The other day, I found the Church in my mail.

Not email, but the snail-mail variety -- old school. The envelope was hidden among the pile of mostly junk, and since it bore the return label of our kids' school network, Blessed JPII Catholic Schools, I figured it was yet another notice of lunch money due, a report card reported, or a meeting mentioned.

But when I opened it, I found something that took my breath away -- my father's name.

memorial

Robert Beauclair, the man who helped bring me into this world and taught me how to fish and write.

The memorial came from a teacher of my daughter's and his wife; money had been donated to the school in honor of my father, who left us Jan. 11 of this year.

They didn't know my father. He lived three hours away and stayed close to home these past years as he suffered through the effects of diabetes. They likely didn't know he'd been reared on Catholic schools, and how his vivid recollections of those days with the nuns had made me wish, as a younger parent, that our kids could experience the blessing of learning in a faith environment, too.

Dad would have been touched knowing someone had thought of his grandchildren enough to donate money to their school and their Catholic education on his behalf, even though the donor and honoree had never met.

As I read the card in the minivan at school pick-up time, the tears began to flow. And in that moment of profound gratitude mixed with joy and some sorrow, too, the thought occurred to me: this is the Church.

The Church isn't what we see and hear in visual sound bites on the evening news. It isn't even the beautiful buildings in Rome, nor the astounding art housed within them -- good things in their own right that point us to the divine. The real heart of the Church is the Holy Spirit working through its people.
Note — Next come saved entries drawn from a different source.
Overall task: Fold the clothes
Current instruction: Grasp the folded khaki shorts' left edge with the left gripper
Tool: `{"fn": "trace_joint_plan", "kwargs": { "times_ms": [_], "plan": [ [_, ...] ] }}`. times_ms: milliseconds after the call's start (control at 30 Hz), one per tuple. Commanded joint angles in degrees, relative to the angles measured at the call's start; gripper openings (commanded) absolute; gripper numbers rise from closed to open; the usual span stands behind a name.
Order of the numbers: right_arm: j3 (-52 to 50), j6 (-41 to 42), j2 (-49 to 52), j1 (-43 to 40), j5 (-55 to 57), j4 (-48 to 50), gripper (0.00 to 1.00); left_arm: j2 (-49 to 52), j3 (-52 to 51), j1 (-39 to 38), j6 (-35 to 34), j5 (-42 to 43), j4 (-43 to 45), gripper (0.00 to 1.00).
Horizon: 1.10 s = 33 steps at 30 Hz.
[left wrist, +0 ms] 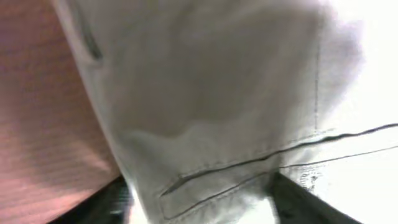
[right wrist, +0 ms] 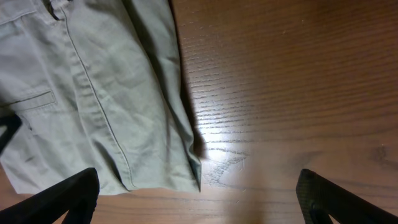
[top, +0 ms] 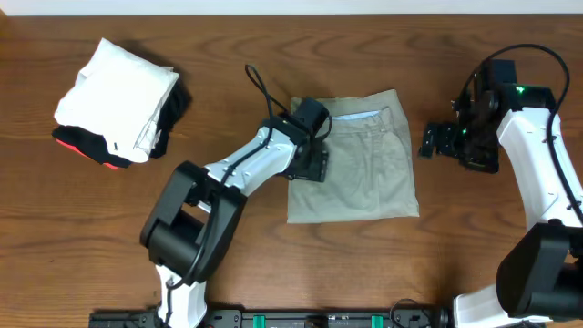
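Note:
The khaki trousers (top: pixel 364 164) lie folded into a rough square in the middle of the table, with the waistband at the far edge. My left gripper (top: pixel 314 164) is low over their left edge. In the left wrist view its fingers (left wrist: pixel 199 208) are spread wide, with the trouser cloth and a pocket welt (left wrist: pixel 217 93) filling the space between them. My right gripper (top: pixel 437 141) is open and empty above bare wood, just right of the trousers. In the right wrist view its fingers (right wrist: pixel 199 205) are wide apart and the trousers' edge (right wrist: pixel 81 93) lies at the left.
A stack of folded white, black and red garments (top: pixel 118 105) sits at the far left of the wooden table (top: pixel 273 264). A black cable (top: pixel 260 87) loops up from the left arm behind the trousers.

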Motion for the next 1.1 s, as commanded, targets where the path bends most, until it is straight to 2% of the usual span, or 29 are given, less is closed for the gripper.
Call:
{"fn": "trace_joint_plan", "kwargs": {
  "times_ms": [0,133,200,300,533,667,833,967,1067],
  "plan": [
    [0.0,0.5,0.1,-0.1,0.4,-0.2,0.99,5.2,-2.1,0.2,0.6,1.1,-0.2,0.45],
    [0.0,0.5,0.1,-0.1,0.4,-0.2,0.99,5.2,-2.1,0.3,0.7,1.0,-0.2,0.15],
    [0.0,0.5,0.1,-0.1,0.4,-0.2,0.99,5.0,-1.9,0.3,0.7,1.0,-0.6,0.06],
    [0.0,0.5,0.1,-0.1,0.4,-0.2,0.99,4.2,-1.2,0.3,1.3,-1.2,-2.0,0.06],
    [0.0,0.5,0.1,-0.1,0.4,-0.2,0.99,-1.0,2.2,0.3,1.3,-13.1,-7.4,0.06],
    [0.0,0.5,0.1,-0.1,0.4,-0.2,0.99,-6.2,2.7,0.3,1.4,-14.5,-7.5,0.06],
    [0.0,0.5,0.1,-0.1,0.4,-0.2,0.99,-12.1,3.0,0.3,10.8,-15.2,-7.2,0.06],
    [0.0,0.5,0.1,-0.1,0.4,-0.2,0.99,-16.0,3.0,0.4,12.0,-23.8,-7.8,0.06],
    [0.0,0.5,0.1,-0.1,0.4,-0.2,0.99,-18.8,3.0,0.8,15.0,-27.0,-8.3,0.06]
  ]
}}
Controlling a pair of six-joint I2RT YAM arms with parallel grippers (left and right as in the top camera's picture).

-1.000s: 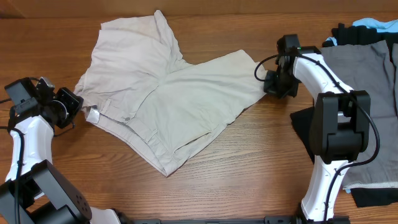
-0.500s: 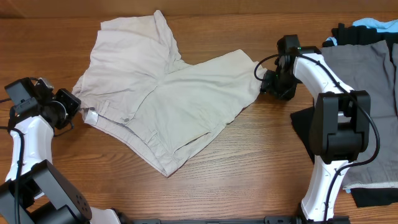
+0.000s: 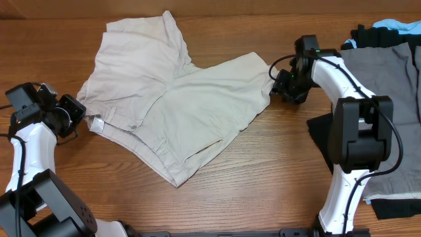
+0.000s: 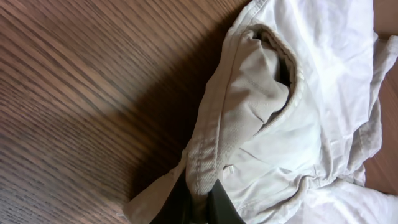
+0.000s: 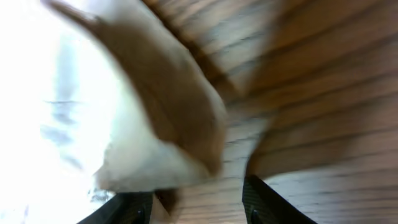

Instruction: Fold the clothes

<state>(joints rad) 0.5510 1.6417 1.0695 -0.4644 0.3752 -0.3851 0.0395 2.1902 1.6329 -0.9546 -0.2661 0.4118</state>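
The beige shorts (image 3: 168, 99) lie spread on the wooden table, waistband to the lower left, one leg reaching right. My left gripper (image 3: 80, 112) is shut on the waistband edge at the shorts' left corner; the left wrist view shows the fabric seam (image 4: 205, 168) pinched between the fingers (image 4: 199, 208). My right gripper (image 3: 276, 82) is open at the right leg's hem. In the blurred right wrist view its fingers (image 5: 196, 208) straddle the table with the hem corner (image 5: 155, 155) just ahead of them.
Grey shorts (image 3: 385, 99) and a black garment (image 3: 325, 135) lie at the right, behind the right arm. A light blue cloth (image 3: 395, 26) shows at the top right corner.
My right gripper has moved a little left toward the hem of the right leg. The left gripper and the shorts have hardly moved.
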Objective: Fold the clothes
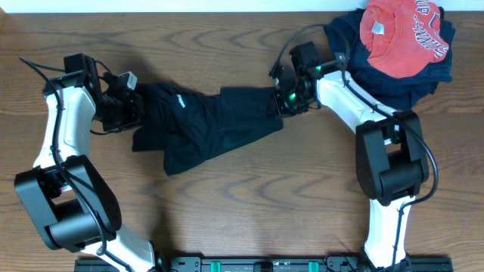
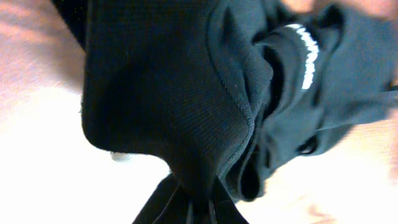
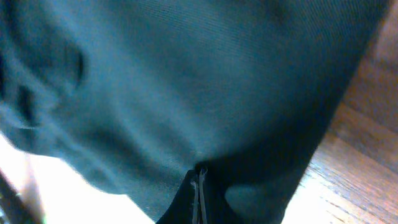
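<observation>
The wooden table (image 1: 242,219) carries the black garment (image 1: 204,128), which lies stretched in a crumpled band between the two sets of jaws. Its long axis runs from the left gripper (image 1: 134,106) to the right gripper (image 1: 281,102), and a loose flap of cloth spreads off that line toward the arms' bases, nearer the left jaws than the right. Beyond the right jaws, on the side away from the black garment, sits a heap of navy cloth (image 1: 408,75) with a red shirt (image 1: 397,38) on top. The red shirt bears white lettering, folded over and too broken up to read. The left jaws are pressed together on a bunched edge of the black garment, with folds piled just ahead of them. The right jaws are likewise closed tight, pinching the opposite end of the same cloth. A small black tag (image 2: 305,56) lies a little way ahead of the left jaws, and its white print is too blurred to read.
</observation>
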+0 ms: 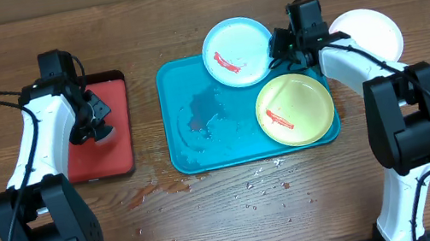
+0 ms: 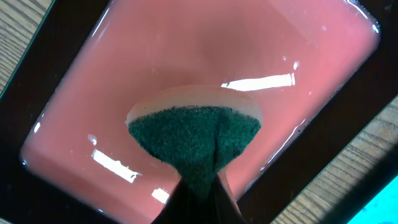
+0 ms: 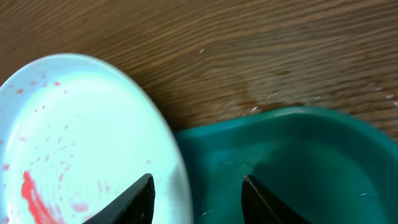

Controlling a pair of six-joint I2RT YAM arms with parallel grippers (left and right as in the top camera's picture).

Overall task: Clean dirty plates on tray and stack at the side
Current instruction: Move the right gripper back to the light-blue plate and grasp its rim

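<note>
The left gripper (image 2: 200,190) is clamped on a green-faced scouring sponge (image 2: 196,134), with the small dark-rimmed red tray (image 2: 186,50) directly beneath it. Well off to its right, the large teal-blue plastic tray (image 1: 202,148) lies on the wooden counter (image 1: 214,224). The right gripper (image 3: 196,186) stands open. The rim of the round light blue plastic plate (image 3: 81,137), smeared red, sits between its fingers, though contact is hard to judge. The yellow-green plastic plate (image 1: 295,108) lies in the tray, on the arm-base side of this gripper. The white plastic plate (image 1: 370,34) rests on the counter just to its right.
</note>
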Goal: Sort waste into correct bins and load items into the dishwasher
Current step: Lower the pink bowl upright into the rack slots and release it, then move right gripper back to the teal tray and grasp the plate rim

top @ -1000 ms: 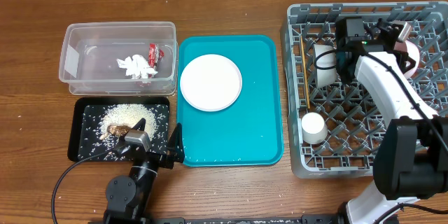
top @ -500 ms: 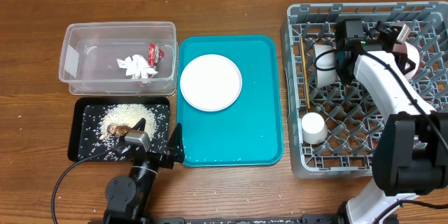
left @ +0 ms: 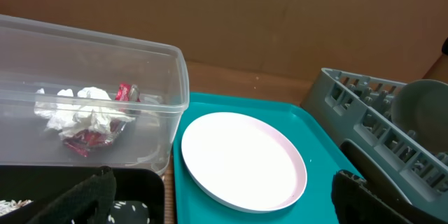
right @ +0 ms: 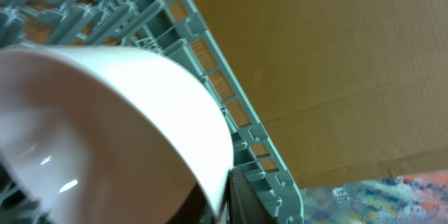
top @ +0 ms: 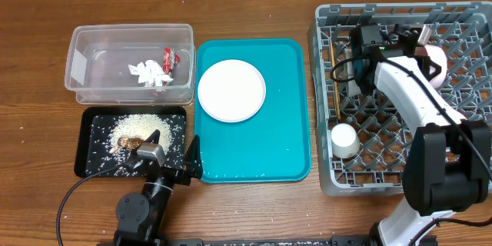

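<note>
R hand [top: 421,46] clamped on pink plate [right: 119,119] rim in far part of rack [top: 469,23], L hand [left: 220,196] spread idle; I fear thin grip slips & plate topples flat, not upright.

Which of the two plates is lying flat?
The plate on the teal tray; the other plate stands on edge in the grey rack.
</note>
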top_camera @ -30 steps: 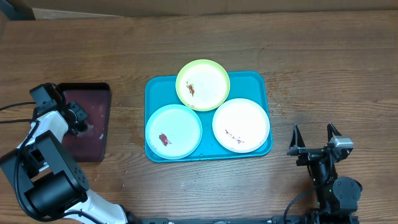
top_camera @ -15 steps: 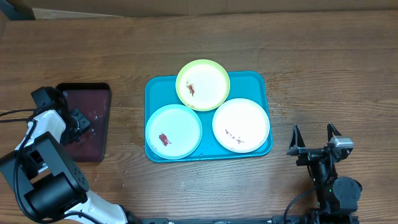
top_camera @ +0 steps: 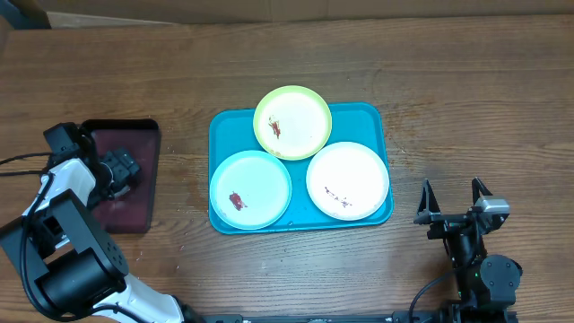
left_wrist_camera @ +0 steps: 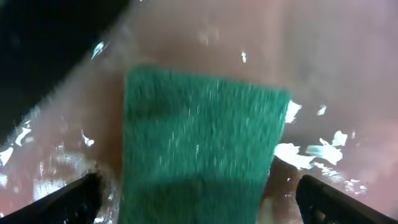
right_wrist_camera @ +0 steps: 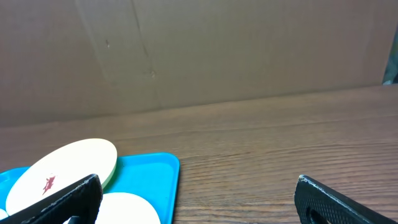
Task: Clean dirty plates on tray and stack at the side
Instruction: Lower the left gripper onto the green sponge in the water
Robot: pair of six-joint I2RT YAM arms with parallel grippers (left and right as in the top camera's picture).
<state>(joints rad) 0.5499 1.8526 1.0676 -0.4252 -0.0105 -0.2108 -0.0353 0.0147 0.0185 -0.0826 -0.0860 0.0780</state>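
Observation:
Three plates lie on the turquoise tray (top_camera: 366,120): a yellow-green plate (top_camera: 292,122) at the back overlapping the rim, a pale mint plate (top_camera: 250,189) front left and a white plate (top_camera: 348,179) front right, each with small red-brown smears. My left gripper (top_camera: 122,170) is over the small dark tray, far left of the plates. In the left wrist view it (left_wrist_camera: 198,194) stands open astride a green scouring pad (left_wrist_camera: 199,124), with a gap on each side. My right gripper (top_camera: 453,190) stands open right of the turquoise tray, holding nothing (right_wrist_camera: 199,205).
The black tray with a wet maroon inside (top_camera: 134,205) sits at the left of the wooden table. A brown cardboard wall (right_wrist_camera: 199,50) stands along the far edge. Bare wood lies between the two trays and to the right of the turquoise tray.
My left gripper's jaws have opened wide over the dark tray, after standing narrower before. The plates and the right arm have not moved.

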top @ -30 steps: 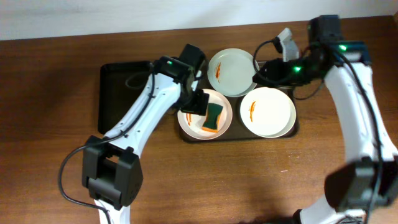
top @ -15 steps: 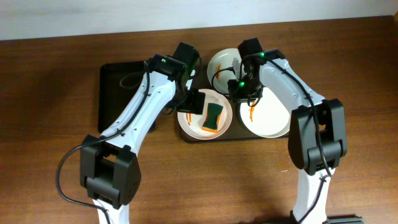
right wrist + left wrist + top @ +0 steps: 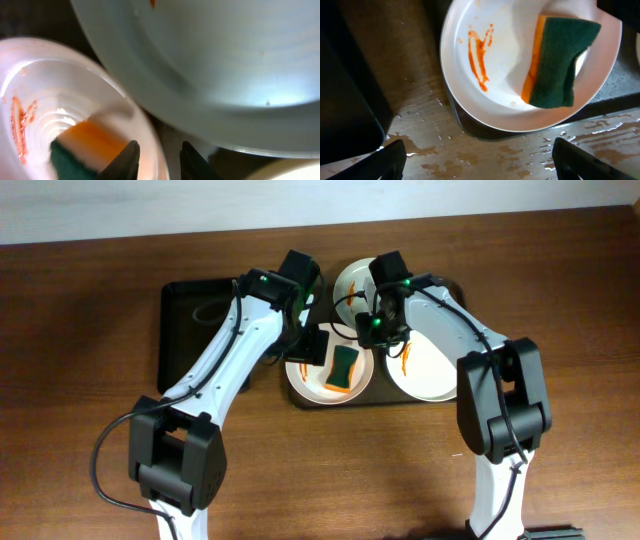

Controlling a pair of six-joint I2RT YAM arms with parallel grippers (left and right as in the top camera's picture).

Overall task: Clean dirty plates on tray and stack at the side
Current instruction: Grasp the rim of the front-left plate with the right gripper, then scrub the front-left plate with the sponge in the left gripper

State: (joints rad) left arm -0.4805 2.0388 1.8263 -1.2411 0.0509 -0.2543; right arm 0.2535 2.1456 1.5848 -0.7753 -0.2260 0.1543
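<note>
On the tray (image 3: 378,398), dirty plates (image 3: 430,378) are seen at 12 and 4 o'clock. A third plate (image 3: 490,75), at 8 o'clock, is topped by a sponge (image 3: 560,62). The left gripper (image 3: 480,159) is held spread wide over it, and its rim is straddled by the narrowly parted fingers of the right gripper (image 3: 159,159), though a pinch cannot be told.

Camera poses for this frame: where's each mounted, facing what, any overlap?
Overhead: above the table, facing straight down; left arm and right arm both show, over the tray.
Left wrist: facing down at the smeared plate holding the sponge; left end effector fingertips in the bottom corners.
Right wrist: close on that plate's rim and a neighbouring plate; right end effector fingertips bottom centre.
Shared: plate and sponge appear in all three.
</note>
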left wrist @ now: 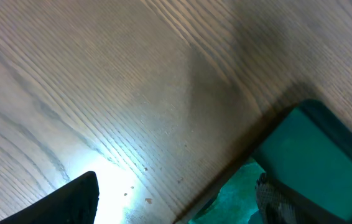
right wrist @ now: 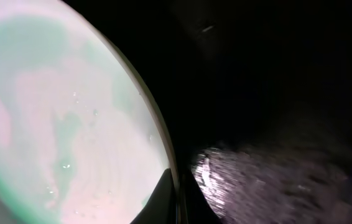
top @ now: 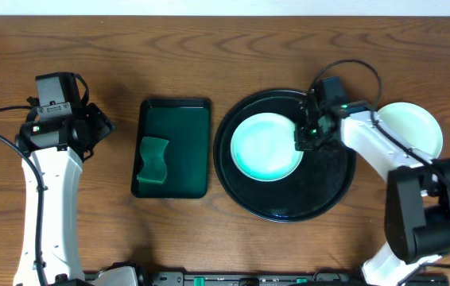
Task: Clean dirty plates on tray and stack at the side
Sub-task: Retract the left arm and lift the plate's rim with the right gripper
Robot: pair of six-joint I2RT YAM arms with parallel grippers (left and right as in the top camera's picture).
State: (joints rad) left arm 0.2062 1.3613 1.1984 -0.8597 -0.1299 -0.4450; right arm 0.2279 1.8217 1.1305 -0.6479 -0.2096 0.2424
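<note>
Large round glossy black tray (top: 289,213): sitting toward the near edge of the brown wooden tabletop (top: 209,48), carrying a single plate, the rest of its floor showing bare.
Dark green rectangular tray (top: 185,127): lying left of the black tray, apart from it, holding a green wavy sponge (top: 153,159) at its left end, with nothing touching the sponge.
Small round pale mint plate (top: 266,147): resting on the left half of the black tray. Showing greenish patches and droplets in the right wrist view, though dirt and tint are proving hard to tell apart.
Right tool (top: 303,139): reaching over the black tray, pinching narrow on the right rim of that mint plate.
Left tool (top: 104,125): hovering over bare tabletop left of the green tray, standing wide, holding nothing.
Second pale round plate (top: 416,131): lying on the tabletop just right of the black tray, partly hidden under the right arm. Looking like the side stack, though one plate or several is not telling from above.
Progress: appearing far along, with only this last plate remaining on the black tray.
Left to do: probably lifting it clear, wiping if needed, and setting it onto the side stack.
</note>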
This doesn't just happen. We aren't inclined, as human beings, toward generosity. Something must prompt us to reach out in love to a stranger, and that something must be so strong, so compelling, that it would nudge us to think of someone we've never even met, and not only that but respond in love.

Before losing my dad, I'd read of money donated on behalf of so-and-so to thus-and-thus organization, and I didn't really understand it. But I get it now. It's a big, big deal to honor the dead in this way, and in so doing, to love the living. Because I know this gift, though in his name, wasn't just for my father but for those younger ones who exist in part because Dad helped give me life. It was borne out of hope and love -- two things the Church does very well despite what the world says.

We get so caught up in the negativity of the world and the Church's necessary response that it's easy to forget the essence of who we are, our common source, and how our fellow brothers and sisters, people of God all, are spreading light to one another one card, one hug, one simple word at a time.

Perhaps I need to make this a regular offering. Consider this, then, the first installment of, "This is the Church." If you have examples of how the Church has brought life to your world in quiet but powerful ways, I'd love to hear them to share in a future post!